A KPI is a Key Performance Indicator. Businesses of all sizes use them to measure everything from the COGS (cost of goods sold) to how many customers ask for a free sample at an ice cream shop. 

KPIs are essential to tracking the success of your Australian NFP. Knowing your website is successful, but not seeing the returns in other areas of your organisation indicates you have a problem that requires attention. A few of these KPIs include: 

  • Cost Per Dollar Raised (CPDR): Take the total fundraising expenses for an event or mission and divide it by the total donations received. The lower the CPDR, the better. You’re doing well if you spend 20 cents to raise one dollar. 
  • Donor Retention Rate: Do you know if your NFP donors are coming back for reengagement? If only a quarter of your total donor return from last year, you have a retention issue that needs work. You probably need to send more impact stories and handwritten notes to encourage people to maintain relationships. 
  • Volunteer Turnover Rate: Burnout is a serious concern with volunteers. Track your signups (through your website if available) and see how long people stay around. Something as simple as a mentorship program could reduce volunteer turnover. 
  • Program Expense Ratio: What percentage of your operating budget goes toward providing the services aligned with your mission? A lot of businesses and “big” donors will look for this number because it demonstrates efficiency in delivering what you say you will deliver. 

While your website is a wonderful measure of the public’s interest in your daily activities, there are other ways to ensure your NFP is succeeding or not. Keeping track of all these metrics using automated tools and AI-driven technologies will help you stay on track, adjust, and better steer toward mission success. 

Your Website is More Than Aesthetics

Yes, you want an NFP website visible on all screen sizes and easy to navigate that grade schoolers could explore. However, there must be ways to track how impactful your new digital presence is with your target audience. 

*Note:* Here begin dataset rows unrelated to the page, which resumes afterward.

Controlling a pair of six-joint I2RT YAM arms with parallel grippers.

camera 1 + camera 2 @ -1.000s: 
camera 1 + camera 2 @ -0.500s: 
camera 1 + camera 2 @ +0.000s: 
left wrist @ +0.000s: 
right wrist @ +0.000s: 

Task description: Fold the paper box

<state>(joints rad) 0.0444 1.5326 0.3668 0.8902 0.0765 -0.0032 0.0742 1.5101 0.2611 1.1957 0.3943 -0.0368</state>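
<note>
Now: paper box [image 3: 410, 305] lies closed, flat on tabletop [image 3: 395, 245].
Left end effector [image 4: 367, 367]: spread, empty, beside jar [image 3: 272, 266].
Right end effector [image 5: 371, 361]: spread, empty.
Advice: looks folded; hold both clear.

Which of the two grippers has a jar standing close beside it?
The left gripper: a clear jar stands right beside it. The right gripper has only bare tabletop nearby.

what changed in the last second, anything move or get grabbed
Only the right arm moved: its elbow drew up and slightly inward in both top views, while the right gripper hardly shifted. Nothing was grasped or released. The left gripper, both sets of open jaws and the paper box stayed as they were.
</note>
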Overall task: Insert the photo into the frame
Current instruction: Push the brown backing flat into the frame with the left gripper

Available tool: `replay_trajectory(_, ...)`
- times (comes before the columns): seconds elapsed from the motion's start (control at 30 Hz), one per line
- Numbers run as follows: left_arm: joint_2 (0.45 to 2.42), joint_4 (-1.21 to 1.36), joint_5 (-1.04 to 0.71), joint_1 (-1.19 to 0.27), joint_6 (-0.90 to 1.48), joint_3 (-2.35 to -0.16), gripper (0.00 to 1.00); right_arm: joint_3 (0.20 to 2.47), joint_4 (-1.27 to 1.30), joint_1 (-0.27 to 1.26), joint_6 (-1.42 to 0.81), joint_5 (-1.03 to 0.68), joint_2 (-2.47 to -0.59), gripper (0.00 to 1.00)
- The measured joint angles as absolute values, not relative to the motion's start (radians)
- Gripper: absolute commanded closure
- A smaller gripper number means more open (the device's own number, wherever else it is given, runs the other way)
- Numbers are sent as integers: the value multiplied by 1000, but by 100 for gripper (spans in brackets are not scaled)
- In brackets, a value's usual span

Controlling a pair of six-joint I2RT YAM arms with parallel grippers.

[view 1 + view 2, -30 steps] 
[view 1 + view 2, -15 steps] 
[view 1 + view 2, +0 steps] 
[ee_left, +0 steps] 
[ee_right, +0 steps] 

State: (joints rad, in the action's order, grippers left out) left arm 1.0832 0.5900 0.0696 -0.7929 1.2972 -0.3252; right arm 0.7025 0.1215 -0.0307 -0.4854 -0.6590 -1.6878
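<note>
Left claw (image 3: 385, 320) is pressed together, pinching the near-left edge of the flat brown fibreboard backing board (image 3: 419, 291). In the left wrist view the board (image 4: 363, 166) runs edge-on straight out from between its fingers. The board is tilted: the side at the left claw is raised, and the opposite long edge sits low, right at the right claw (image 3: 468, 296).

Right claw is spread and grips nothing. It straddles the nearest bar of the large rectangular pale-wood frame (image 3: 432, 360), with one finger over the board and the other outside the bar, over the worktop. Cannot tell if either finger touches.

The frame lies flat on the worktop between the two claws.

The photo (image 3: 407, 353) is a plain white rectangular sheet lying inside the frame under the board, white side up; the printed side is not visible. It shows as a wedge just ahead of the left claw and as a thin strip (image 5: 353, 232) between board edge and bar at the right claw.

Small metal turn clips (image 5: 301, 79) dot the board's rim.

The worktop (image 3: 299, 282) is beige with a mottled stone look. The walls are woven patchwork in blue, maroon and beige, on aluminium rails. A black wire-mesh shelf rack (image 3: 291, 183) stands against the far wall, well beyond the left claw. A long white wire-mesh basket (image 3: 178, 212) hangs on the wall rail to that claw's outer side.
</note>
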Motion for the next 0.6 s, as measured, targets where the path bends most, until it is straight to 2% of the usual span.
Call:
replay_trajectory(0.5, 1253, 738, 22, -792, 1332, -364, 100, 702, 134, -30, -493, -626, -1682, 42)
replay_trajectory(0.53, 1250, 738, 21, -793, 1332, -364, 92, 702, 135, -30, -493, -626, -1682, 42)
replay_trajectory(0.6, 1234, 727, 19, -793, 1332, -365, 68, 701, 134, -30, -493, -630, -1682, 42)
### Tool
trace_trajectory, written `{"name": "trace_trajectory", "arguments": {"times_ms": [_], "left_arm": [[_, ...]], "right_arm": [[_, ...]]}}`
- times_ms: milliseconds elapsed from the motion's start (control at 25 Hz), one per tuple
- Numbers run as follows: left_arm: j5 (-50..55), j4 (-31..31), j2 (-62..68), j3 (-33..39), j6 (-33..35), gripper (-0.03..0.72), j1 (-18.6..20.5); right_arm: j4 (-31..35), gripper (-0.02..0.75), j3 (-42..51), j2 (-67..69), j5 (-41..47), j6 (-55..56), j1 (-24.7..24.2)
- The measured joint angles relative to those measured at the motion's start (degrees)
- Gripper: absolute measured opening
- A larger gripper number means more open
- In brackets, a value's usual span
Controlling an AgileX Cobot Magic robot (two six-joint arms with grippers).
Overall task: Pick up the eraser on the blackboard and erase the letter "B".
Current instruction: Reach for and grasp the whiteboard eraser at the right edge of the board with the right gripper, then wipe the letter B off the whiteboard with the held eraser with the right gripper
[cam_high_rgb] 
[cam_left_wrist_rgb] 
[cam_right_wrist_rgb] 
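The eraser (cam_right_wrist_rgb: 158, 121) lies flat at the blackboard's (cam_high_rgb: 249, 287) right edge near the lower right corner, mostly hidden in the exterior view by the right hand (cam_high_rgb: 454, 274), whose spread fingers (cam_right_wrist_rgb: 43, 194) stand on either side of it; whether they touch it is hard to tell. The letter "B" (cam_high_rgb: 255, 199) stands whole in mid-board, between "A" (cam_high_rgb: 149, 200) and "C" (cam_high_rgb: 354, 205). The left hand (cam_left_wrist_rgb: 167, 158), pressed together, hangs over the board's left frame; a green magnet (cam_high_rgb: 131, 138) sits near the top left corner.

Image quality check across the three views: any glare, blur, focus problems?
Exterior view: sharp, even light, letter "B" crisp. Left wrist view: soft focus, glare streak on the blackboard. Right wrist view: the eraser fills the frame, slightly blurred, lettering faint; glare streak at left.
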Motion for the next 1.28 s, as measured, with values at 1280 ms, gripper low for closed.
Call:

Using a combination of tools like Google Analytics, social media, and visitor behaviour insights ensures you know everything you need to have online dominance. Adding in organisational KPIs provides even more insight so your NFP is successful. 

At Web 105, we can build your website with integrated plugins and extensions, making this data-gathering process quick and easy. Schedule a consultation with us today, and let’s discuss how to best measure your new website’s conversion, engagement, and industry impact.

FAQs

How to measure nonprofit program success?

There are many ways to measure how your nonprofit is succeeding. Metrics like donor retention rates, program expense ratio, social media engagement, website traffic, and CPDR are all good indicators. 

How is program success measured?

The best way to tell if your program succeeded is to measure the expected outcomes with the actual results. 

What is the average bounce rate for a nonprofit website?

It varies a lot by type of nonprofit, target audience, and engaging content. On average, a good nonprofit website bounce rate measures between 60-70%. However, the lower you can go, the better.